7 Steps to Prepare for a CMMC Audit 

1. Define Your CUI Scope and Assessment Boundary 

CMMC audit preparation starts with scoping — which data you protect and where it lives determines your entire assessment boundary. 

CUI scope determines your assessment boundary. Common items that fall inside vs. outside: 

Inside the boundary: 

  • Systems that store, process, or transmit CUI 
  • Personnel with access to CUI 
  • Networks connected to CUI systems 
  • DoD contracts referencing the DFARS 252.204-7012 clause 

Outside the boundary: 

  • Corporate HR or finance systems with no CUI access 
  • Guest Wi-Fi networks fully isolated from CUI environments 
  • Vendor systems with no connectivity to your CUI environment 

Time to prepare scales with scope — defining it accurately is the first step. Learn more in our guide to the CMMC 2.0 certification process. 

Related Topic: CMMC Readiness Assessment Checklist for DoD Contractors

2. Run a Gap Assessment Against NIST SP 800-171 

A CMMC gap assessment measures the distance between your current security controls and the cybersecurity requirements your assessor will verify on audit day. For Level 2, that means 110 practices mapped directly to NIST SP 800-171. Every unmet control is a finding against CMMC requirements — and findings during a formal assessment cost you certification. Our CMMC Compliance Roadmap walks you through every control requirement before your C3PAO assessment begins. 

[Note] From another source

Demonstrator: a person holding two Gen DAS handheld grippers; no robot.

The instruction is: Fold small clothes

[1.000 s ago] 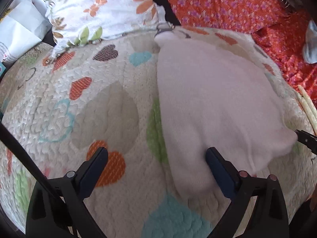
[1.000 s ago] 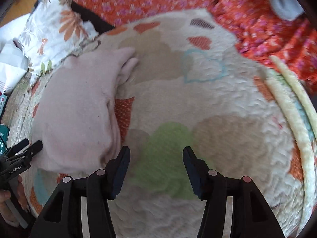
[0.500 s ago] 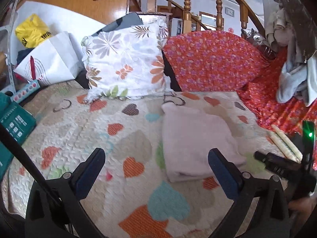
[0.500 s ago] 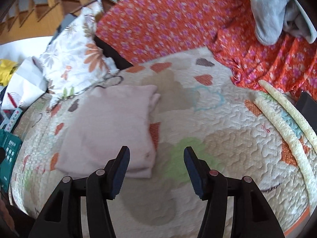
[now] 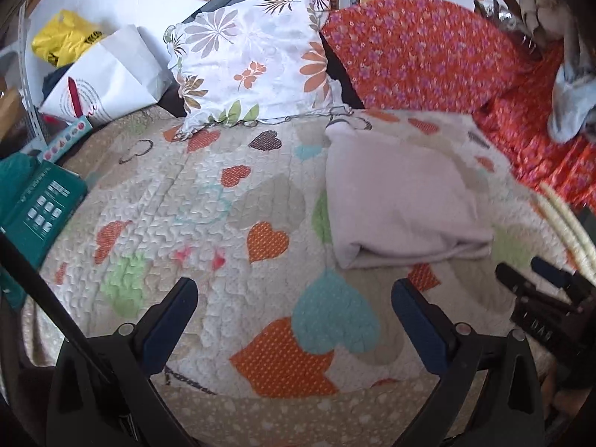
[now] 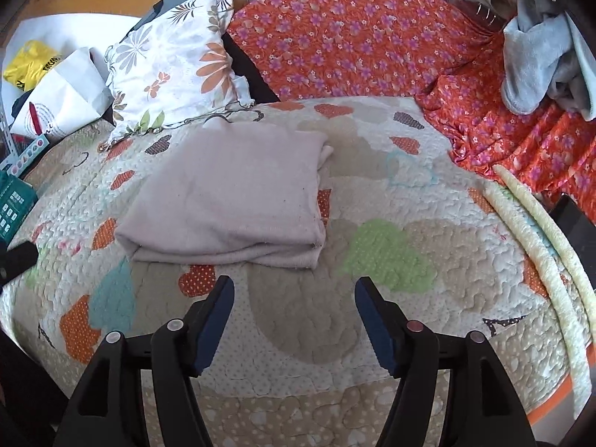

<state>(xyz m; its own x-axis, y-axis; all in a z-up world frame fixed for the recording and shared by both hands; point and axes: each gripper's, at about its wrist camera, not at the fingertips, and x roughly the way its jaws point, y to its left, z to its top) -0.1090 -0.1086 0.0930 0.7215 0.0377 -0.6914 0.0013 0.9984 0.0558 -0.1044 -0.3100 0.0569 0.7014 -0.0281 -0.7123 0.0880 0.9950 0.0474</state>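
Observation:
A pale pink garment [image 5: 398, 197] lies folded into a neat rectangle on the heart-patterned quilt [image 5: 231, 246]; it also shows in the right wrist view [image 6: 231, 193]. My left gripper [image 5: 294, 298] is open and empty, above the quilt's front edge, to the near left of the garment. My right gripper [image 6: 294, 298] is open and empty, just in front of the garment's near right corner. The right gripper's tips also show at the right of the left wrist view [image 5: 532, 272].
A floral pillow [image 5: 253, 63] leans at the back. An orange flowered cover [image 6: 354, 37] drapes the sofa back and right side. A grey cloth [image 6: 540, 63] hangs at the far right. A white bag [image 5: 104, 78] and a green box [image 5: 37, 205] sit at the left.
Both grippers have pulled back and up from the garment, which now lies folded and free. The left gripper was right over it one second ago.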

Our CMMC compliance checklist gives you a complete control-by-control reference. 

The assessment evaluates compliance requirements across 10 key NIST SP 800-171 domain areas: 

  • Access Control 
  • Awareness and Training 
  • Audit and Accountability 
  • Configuration Management 
  • Identification and Authentication 
  • Incident Response 
  • Risk Assessment 
  • Security Assessment 
  • System and Communications Protection 
  • System and Information Integrity 

Each gap becomes a remediation task. The CMMC framework doesn’t reward effort — it rewards evidence of implemented security requirements. 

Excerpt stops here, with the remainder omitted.